Monday 22 April 2019

Tech firms accused of using Ireland as tax haven

Peter Flanagan

THE Government was on alert last night after US lawmakers described the country as a "tax haven" and accused American technology companies operating here of using Ireland to avoid paying corporation tax at home.

The US Senate's Permanent Subcommittee on Investigations has begun a probe into how American companies funnel international profits through countries such as Ireland with lower corporation tax rates than the US.

Using Microsoft and Hewlett Packard as case studies, the committee chairman Carl Levin said "the tax practices and gimmicks range from egregious to dubious validity".

If the US does prevent companies from using Ireland for tax purposes it could have a dire effect on the economy. Numerous companies, including Google, Facebook and Microsoft, who between them employ more than 4,000 people here, are believed to use Ireland for its tax efficiencies.

A government spokesman declined to comment, while a spokesman for the IDA, which has attracted most of the firms here, said the agency was studying the report but declined to comment further.


The committee accuses Microsoft of using its Irish firm Microsoft Ireland and other subsidiaries in Puerto Rico and Singapore to avoid paying tax at home.

"Microsoft Corporation has used aggressive transfer pricing transactions to shift its intellectual property, a mobile asset, to subsidiaries in Puerto Rico, Ireland, and Singapore, which are low or no tax jurisdictions, in part to avoid or reduce its US taxes on the profits generated by assets sold by its offshore entities," the committee report states.

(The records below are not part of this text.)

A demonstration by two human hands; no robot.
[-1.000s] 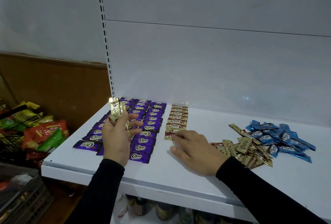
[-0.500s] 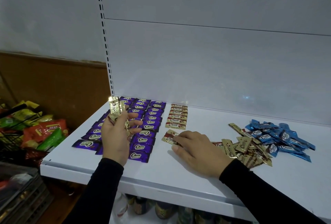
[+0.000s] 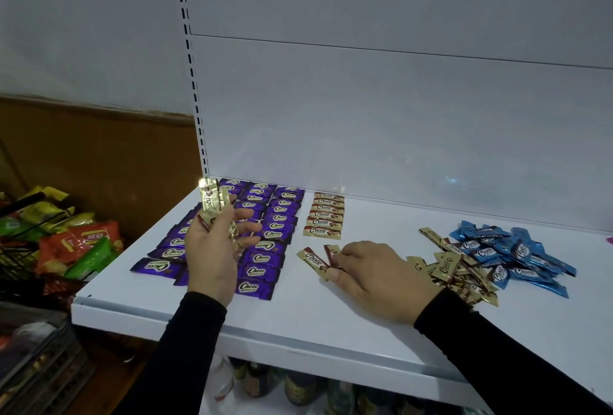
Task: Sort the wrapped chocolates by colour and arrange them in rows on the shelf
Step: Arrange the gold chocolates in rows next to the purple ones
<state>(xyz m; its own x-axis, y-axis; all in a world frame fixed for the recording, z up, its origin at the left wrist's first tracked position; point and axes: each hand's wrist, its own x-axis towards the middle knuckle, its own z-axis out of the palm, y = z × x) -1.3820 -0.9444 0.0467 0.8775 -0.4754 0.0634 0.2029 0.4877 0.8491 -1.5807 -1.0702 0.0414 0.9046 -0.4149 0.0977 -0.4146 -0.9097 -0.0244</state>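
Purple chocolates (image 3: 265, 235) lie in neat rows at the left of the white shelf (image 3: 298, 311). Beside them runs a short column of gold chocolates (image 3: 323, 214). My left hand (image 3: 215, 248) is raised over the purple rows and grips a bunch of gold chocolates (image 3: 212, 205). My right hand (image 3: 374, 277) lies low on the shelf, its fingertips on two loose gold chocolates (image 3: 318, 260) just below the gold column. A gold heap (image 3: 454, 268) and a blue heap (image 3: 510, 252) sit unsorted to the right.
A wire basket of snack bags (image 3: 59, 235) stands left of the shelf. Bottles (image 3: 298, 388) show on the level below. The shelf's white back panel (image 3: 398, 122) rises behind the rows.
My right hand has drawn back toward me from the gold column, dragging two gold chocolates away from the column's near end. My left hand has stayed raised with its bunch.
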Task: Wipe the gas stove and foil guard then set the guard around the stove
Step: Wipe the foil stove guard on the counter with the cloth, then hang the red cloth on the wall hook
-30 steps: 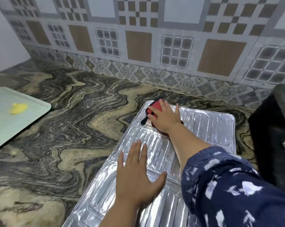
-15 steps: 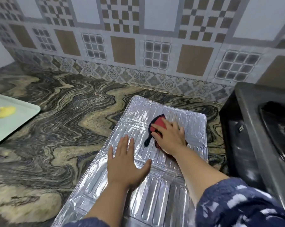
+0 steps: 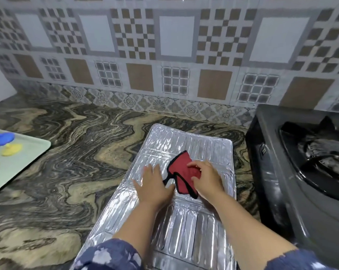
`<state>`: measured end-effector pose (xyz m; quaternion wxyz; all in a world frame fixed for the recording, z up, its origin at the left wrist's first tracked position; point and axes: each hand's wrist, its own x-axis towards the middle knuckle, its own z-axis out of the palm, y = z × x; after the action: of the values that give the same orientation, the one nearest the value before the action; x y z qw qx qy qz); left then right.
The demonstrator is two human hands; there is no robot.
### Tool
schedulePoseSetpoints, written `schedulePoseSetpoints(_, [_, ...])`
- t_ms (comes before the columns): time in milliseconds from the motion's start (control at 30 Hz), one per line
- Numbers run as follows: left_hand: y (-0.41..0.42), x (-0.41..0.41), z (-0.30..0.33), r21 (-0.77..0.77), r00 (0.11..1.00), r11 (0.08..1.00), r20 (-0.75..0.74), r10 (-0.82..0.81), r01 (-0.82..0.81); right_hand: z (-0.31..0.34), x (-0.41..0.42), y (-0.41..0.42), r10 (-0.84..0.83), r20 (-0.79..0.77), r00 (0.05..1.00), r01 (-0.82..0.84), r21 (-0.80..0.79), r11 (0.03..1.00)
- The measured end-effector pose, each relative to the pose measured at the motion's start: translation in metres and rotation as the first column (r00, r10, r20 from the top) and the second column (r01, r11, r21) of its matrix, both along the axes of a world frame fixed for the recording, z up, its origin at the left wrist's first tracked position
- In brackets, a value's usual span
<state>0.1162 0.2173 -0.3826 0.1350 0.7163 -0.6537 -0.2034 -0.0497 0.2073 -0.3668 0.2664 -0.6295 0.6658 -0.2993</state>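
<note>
Marbled counter (image 3: 71,152) bears foil guard (image 3: 194,221); left hand (image 3: 153,184) spread flat, right hand (image 3: 207,182) grip pinching red cloth (image 3: 184,172).

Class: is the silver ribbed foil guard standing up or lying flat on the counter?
Lying flat. The silver ribbed foil guard rests panel-down on the marbled counter, beside the black stove, not around it.

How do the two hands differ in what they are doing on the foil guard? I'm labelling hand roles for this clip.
The left hand lies flat with fingers spread, pressing bare foil; the right hand is curled over the red cloth, fingers bunched on it. The left hand holds nothing; the right hand works the cloth. The left hand sits nearer the guard's left edge, the right hand nearer the gas stove. Both rest on the foil guard, which lies flat on the counter.
</note>
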Motion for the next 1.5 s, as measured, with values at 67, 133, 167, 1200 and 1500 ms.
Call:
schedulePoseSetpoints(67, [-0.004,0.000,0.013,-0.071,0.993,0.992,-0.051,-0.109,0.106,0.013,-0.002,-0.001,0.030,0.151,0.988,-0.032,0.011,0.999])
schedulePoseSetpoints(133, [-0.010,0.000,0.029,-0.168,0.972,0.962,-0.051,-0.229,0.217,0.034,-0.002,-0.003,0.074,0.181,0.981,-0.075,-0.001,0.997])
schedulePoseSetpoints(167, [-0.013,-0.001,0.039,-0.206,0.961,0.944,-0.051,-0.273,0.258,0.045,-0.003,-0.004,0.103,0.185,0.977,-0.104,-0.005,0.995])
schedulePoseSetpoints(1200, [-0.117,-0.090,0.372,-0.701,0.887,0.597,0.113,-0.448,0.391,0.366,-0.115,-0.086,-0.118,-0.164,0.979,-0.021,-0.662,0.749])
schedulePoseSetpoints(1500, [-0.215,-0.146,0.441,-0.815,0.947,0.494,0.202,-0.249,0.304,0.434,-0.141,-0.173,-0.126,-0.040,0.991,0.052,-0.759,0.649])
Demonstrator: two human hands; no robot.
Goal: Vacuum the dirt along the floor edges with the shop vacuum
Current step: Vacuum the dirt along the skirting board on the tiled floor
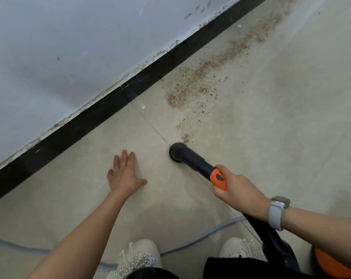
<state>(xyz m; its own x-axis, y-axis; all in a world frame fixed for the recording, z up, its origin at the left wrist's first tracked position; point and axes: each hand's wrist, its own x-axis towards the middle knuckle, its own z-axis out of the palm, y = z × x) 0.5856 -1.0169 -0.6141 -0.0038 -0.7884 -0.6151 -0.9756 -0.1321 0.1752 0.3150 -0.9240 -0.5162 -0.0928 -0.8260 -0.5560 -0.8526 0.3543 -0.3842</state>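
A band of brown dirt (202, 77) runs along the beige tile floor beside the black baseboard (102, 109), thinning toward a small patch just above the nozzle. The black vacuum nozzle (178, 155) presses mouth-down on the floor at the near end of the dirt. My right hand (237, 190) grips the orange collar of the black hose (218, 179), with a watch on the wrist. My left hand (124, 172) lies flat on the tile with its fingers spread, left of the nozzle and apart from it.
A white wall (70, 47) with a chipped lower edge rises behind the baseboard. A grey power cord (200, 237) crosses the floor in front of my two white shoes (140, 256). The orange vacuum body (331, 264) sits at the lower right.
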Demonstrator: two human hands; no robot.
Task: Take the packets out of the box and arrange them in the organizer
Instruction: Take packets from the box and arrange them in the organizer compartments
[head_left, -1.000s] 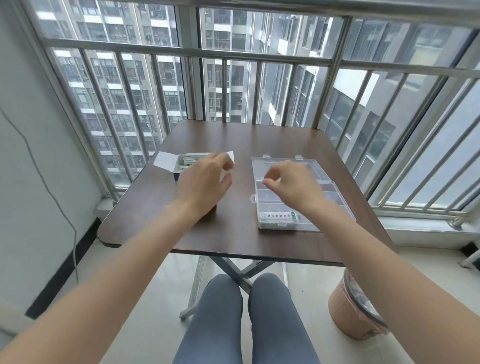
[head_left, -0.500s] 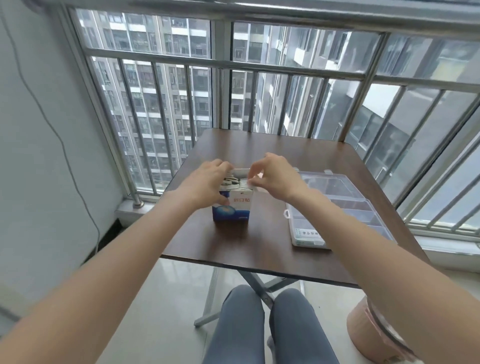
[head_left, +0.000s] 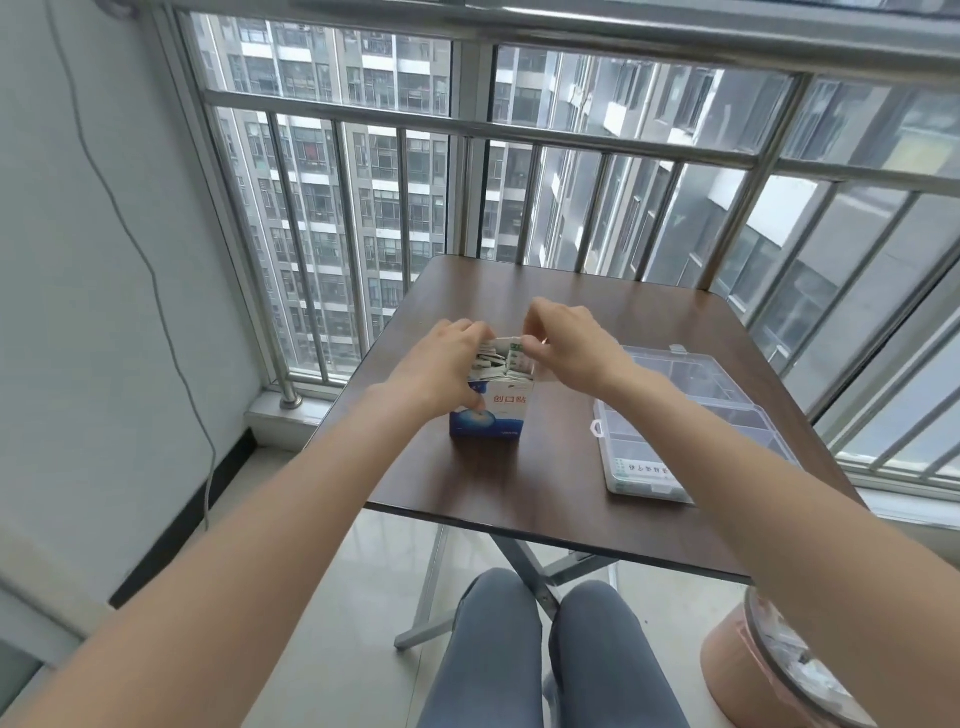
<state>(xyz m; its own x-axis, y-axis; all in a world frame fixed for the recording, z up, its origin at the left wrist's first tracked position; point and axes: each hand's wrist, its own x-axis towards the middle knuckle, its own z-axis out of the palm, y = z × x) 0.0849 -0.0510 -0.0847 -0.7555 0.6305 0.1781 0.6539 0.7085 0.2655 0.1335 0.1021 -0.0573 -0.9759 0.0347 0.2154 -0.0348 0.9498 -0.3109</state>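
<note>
Currently the box (head_left: 491, 415) stands upright near the worktop's (head_left: 519, 483) left edge, its top open and packets (head_left: 498, 364) showing inside. The left hand (head_left: 441, 371) grips the box's left side, fingers curled over the top rim. The right hand (head_left: 566, 348) reaches over the opening from the right, fingertips pinching one packet at the top. The clear organizer (head_left: 691, 415) lies near the right edge, well apart from the box.
</note>
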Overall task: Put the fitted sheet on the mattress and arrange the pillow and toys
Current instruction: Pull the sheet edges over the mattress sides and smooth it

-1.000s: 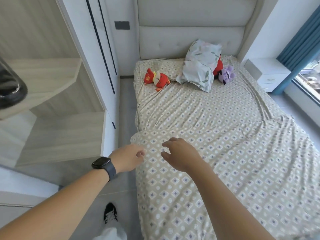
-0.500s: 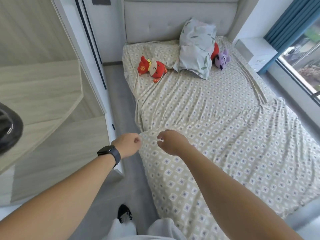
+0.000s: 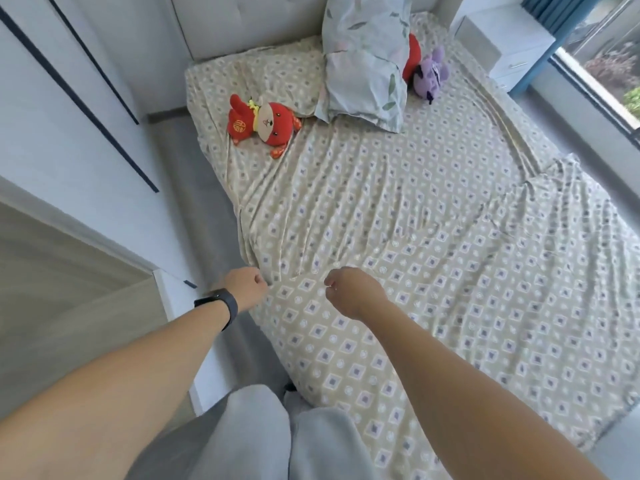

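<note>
I am standing at the foot of the bed, both arms reaching out over the patterned sheet point(image 3: 398, 209), which is lying across the whole mattress in long wrinkles running toward the headboard point(image 3: 249, 26). My left hand point(image 3: 244, 287), with a dark watch point(image 3: 221, 304) sitting on its wrist, is curling into a fist at the left edge of the bed, and it appears to be pinching the fold of sheet there, though the knuckles are hiding the fingertips. My right hand point(image 3: 353, 289) is hovering just beside it, fingers curled inward and thumb meeting them on the same fold of cloth. A second layer of the sheet is lying doubled over the near half of the bed, its edge running from my hands off to the right side. Up by the headboard, a pale leaf-print pillow point(image 3: 363, 64) is leaning upright and slumping forward. A red plush toy point(image 3: 266, 124) is lying on its side to the left of the pillow, well apart from my hands. A purple plush toy point(image 3: 431, 72) is sitting to the right of the pillow, touching another red toy point(image 3: 412, 55) that is showing only partly from behind it. A white nightstand point(image 3: 502, 39) is standing beside the bed's far right corner.
</note>
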Available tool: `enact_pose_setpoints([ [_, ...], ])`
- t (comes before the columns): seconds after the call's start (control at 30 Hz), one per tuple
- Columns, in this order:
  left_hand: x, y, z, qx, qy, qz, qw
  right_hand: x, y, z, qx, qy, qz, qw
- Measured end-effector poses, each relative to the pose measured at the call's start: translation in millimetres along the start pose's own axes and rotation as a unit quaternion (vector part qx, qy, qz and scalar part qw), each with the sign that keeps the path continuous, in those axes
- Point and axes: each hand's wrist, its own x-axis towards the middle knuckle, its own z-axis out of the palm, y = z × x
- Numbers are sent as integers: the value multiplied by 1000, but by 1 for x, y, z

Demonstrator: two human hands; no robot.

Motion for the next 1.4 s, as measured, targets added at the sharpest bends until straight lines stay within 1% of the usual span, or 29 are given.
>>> enact_pose_setpoints([
  [0.07, 36, -4, 2, 17, -17, -8, 1000, 34, -3, 2, -14, -3, -8, 1000],
  [0.13, 92, -7, 6, 15, -27, -17, 999, 91, -3, 9, -33, -11, -16, 999],
  [0.17, 118, -8, 7, 16, -24, -11, 1000, 117, -3, 13, -43, -7, -21, 999],
  [0.27, 191, -7, 13, -1, -6, -26, 1000, 194, -3, 33, -61, 2, -16, 998],
  [0.37, 266, -19, 31, 9, 2, -47, 999, 268, -4, 67, -52, 9, -13, 999],
  [0.5, 344, -43, 56, 23, 55, -97, 994, 349, -9, 119, -29, -1, -8, 1000],
  [0.6, 386, -55, 65, -7, 90, -131, 987, 383, -18, 149, -16, -16, 14, 1000],
  [0.67, 412, -62, 68, -35, 103, -140, 984, 395, -23, 161, -34, -28, 10, 999],
  [0.73, 433, -71, 68, -37, 122, -130, 983, 402, -29, 165, -66, -31, -5, 997],
  [0.8, 443, -80, 64, -3, 127, -109, 986, 408, -34, 167, -74, -34, -21, 996],
  [0.87, 445, -92, 57, 33, 134, -90, 986, 412, -40, 172, -46, -38, -32, 998],
  [0.93, 443, -111, 46, 57, 144, -90, 984, 412, -56, 173, -6, -64, -46, 997],
  [1.0, 444, -134, 37, 77, 154, -89, 981, 411, -76, 178, 2, -93, -74, 993],
  [1.07, 458, -155, 30, 110, 157, -90, 977, 418, -94, 185, -6, -102, -84, 991],
  [1.1, 470, -165, 29, 135, 158, -95, 974, 423, -98, 186, -10, -95, -85, 992],
  [1.17, 502, -184, 30, 189, 142, -104, 966, 432, -99, 184, -13, -90, -94, 991],
  [1.23, 548, -214, 41, 185, 101, -105, 972, 436, -91, 178, -2, -90, -108, 990],
  [1.3, 553, -208, 40, 190, 98, -95, 972, 436, -72, 171, 48, -62, -80, 994],
  [1.33, 536, -187, 34, 174, 106, -103, 974, 435, -58, 170, 62, -40, -59, 996],
  [1.4, 492, -128, 17, 133, 144, -135, 971, 432, -29, 169, 55, 8, -29, 998],
])
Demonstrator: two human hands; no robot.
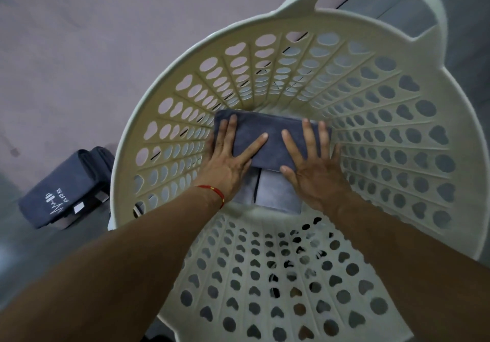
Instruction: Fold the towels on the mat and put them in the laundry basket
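The folded grey towel [267, 140] lay at the bottom of the laundry basket [397, 135], directly under both of your hands, resting across a paler folded towel [278, 190] that showed just below your palms, toward your wrists. Your left hand [230, 161] lay flat on the left half of the grey towel, fingers straight and spread, the thumb angled toward the middle of the cloth, gripping nothing. Your right hand [310, 161] lay flat on the right half in the same way, fingers extended toward the far edge of the towel and the thumb low at its near edge, also gripping nothing. The 2 index fingers pointed toward each other over the middle of the towel without touching. A thin red thread bracelet [214, 191] circled your left wrist. Both forearms reached down into the basket over its near wall, whose heart-shaped holes filled the view beneath your arms. The basket's rim curved around your hands on every side, with a handle opening [376, 5] on the far side beyond your fingertips. Outside the basket, well off to the left of your left forearm, a stack of dark folded towels [66, 190] with a white printed logo sat on the mat [79, 37], which stretched away past the basket beyond your left hand.
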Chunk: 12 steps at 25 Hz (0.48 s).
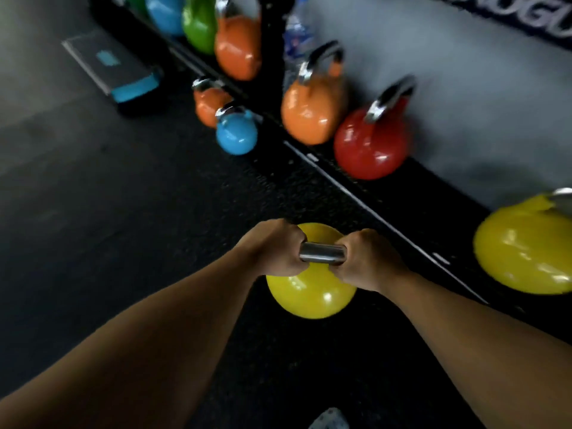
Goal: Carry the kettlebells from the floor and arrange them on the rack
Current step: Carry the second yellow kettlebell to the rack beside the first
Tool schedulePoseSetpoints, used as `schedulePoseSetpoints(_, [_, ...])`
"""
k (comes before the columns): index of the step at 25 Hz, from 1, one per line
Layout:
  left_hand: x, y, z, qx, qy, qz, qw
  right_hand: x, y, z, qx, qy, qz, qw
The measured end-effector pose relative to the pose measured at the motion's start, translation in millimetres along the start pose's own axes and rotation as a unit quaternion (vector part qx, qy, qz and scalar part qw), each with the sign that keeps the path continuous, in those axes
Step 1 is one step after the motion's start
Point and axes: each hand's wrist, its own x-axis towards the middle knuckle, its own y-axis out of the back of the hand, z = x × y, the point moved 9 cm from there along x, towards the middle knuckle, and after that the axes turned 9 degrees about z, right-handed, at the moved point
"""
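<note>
A yellow kettlebell (pixel 312 294) with a steel handle hangs low in the middle of the view. My left hand (pixel 275 249) and my right hand (pixel 360 258) are both shut on its handle, one at each end. The black rack (pixel 272 32) stands at the top, holding a blue (pixel 164 13), a green (pixel 198 26) and an orange kettlebell (pixel 236 48). On the floor by the wall sit an orange kettlebell (pixel 311 114), a red one (pixel 370 147) and another yellow one (pixel 523 246). A small orange (pixel 207 103) and a small blue kettlebell (pixel 236 134) sit near the rack's foot.
A grey and blue step platform (pixel 114 66) lies on the dark rubber floor at the upper left. A plastic water bottle (pixel 297 35) stands behind the rack by the grey wall. A shoe tip (pixel 329 419) shows at the bottom edge.
</note>
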Motion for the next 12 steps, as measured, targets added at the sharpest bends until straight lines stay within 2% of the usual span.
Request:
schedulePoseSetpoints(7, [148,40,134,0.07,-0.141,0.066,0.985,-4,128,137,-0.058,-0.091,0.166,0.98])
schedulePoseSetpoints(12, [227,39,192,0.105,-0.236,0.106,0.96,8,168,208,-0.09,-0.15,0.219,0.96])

"Microsoft also utilises entities in Ireland, Bermuda, and Singapore in its efforts to shift profits out of the United States and avoid US and international taxes.

"While over 85pc of Microsoft's research and development takes place in the United States, the profits from that intellectual effort are transferred out of the United States and shifted into tax havens," the report adds.

The hearings are investigating how many US companies are "in some cases de facto expatriating the untapped profits back to the US, contrary to US tax policy".

While the investigation is looking at the entire technology sector, the committee have prepared reports on Microsoft and Hewlett Packard as case studies. Both companies deny any wrongdoing.

Microsoft and numerous other American technology firms who have international headquarters here are believed to use an accounting technique known as the "Double Irish", a tax efficiency that allows profits from a multinational to be routed through Ireland to a tax haven without being liable for corporation tax in Ireland or the US.

The scheme is completely legal and there is no suggestion whatsoever of impropriety in the scheme's use.